- From: Francois Daoust <fd@w3.org>
- Date: Fri, 06 Jun 2008 17:45:24 +0200
- To: Mobile Web Best Practices Working Group WG <public-bpwg@w3.org>
Mobile Web Best Practices Working Group Issue Tracker wrote: > ISSUE-255 (the mdot thing): Subdomain and Path as a heuristic in content transformation [Content Transformation Guidelines] [...] > a couple of questions: > > i) on the request side, how does the URI requested constitute a heuristic, if we are saying that the headers should not be transformed a) unless the user requests it and b) unless the request is rejected? I'd say the same way as "the HTTP method of the request" which is in the list as well, does. It refers to the proxy's intention to offer transformation services, and not to the proxy's transformation of the request headers. > > ii) on the response side, I think we may mean the URI of the response (i.e. content-location or the result of resolving redirects, rather then the originally requested URI, and if that is what we mean we should say so ....) > You're absolutely right for the Content-Location case, and for any redirect that would be initiated by the CT-proxy (when the CT-proxy discovers a <link alternate="handheld"> typically). But as for regular 302 redirects, isn't the redirection supposed to be done on the end-user side?

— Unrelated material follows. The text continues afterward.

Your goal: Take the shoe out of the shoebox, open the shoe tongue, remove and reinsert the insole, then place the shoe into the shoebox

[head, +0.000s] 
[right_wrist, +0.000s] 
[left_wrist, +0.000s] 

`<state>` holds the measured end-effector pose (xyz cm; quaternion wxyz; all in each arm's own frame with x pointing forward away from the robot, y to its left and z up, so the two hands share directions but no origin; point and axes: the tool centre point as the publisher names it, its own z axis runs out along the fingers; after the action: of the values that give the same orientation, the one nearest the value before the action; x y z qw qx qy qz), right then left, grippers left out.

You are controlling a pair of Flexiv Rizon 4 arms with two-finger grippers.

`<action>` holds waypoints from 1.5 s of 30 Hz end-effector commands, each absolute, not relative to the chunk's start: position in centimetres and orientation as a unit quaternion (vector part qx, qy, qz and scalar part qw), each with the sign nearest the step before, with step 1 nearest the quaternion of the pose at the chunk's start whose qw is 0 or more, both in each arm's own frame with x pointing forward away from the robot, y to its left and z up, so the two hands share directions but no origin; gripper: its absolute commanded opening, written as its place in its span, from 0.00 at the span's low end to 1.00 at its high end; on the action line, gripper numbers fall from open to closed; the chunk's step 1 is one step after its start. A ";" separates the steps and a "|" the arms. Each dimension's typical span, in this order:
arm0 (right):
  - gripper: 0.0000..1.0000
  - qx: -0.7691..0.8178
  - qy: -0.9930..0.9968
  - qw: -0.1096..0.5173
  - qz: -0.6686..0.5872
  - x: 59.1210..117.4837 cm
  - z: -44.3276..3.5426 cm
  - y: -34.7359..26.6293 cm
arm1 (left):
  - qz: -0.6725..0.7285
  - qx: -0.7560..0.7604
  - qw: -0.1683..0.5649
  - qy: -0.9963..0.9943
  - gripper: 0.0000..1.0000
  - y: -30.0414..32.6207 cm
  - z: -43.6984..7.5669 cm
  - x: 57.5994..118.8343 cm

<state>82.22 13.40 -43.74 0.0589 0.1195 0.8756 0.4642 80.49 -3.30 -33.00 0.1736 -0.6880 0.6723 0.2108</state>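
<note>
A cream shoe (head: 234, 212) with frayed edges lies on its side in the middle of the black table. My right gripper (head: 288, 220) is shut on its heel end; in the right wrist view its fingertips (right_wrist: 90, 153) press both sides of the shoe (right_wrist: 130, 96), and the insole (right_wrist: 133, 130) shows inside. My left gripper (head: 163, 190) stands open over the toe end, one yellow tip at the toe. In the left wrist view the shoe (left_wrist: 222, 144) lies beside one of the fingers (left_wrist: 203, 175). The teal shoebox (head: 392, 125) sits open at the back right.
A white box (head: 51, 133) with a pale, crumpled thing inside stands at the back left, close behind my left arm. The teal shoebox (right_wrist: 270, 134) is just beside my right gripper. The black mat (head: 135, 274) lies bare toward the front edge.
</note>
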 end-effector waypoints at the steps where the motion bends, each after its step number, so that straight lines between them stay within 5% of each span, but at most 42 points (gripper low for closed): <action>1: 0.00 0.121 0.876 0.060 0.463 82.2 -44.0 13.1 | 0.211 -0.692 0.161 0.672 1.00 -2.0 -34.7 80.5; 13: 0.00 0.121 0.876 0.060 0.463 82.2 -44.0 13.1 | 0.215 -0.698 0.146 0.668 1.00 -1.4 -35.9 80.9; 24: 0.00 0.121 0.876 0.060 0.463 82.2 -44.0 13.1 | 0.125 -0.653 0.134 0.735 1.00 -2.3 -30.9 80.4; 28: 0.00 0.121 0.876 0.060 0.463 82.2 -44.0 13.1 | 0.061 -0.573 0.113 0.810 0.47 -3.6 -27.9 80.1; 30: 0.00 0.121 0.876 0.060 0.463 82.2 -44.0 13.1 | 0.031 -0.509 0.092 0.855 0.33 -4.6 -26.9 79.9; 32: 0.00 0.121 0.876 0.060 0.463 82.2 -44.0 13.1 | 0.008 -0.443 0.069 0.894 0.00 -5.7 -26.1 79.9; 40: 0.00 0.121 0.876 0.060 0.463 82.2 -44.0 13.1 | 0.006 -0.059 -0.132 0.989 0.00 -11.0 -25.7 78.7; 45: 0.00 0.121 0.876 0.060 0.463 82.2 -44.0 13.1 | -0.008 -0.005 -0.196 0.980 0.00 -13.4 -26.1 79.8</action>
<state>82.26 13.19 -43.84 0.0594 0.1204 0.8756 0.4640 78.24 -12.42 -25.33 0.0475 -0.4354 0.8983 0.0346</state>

In that case, from the point of view of the CT-proxy, there should be no difference between the requested URI and the URI of the response (provided there's no Content-Location header in the response). Best explained with an example: 1. user sends a request on A 2. CT-proxy sees request on A 3. server responds with a 302 to B 4. CT-proxy lets redirect response A go by 5. The user agent sends a request on B 6. CT-proxy sees request on B 7. server response with response for B 8. CT-proxy applies CT on B. For the CT-proxy, the request associated to B is on B, and not on A. 9. The user sees response B for his/her request on A and is a happy user. Am I missing something? Francois.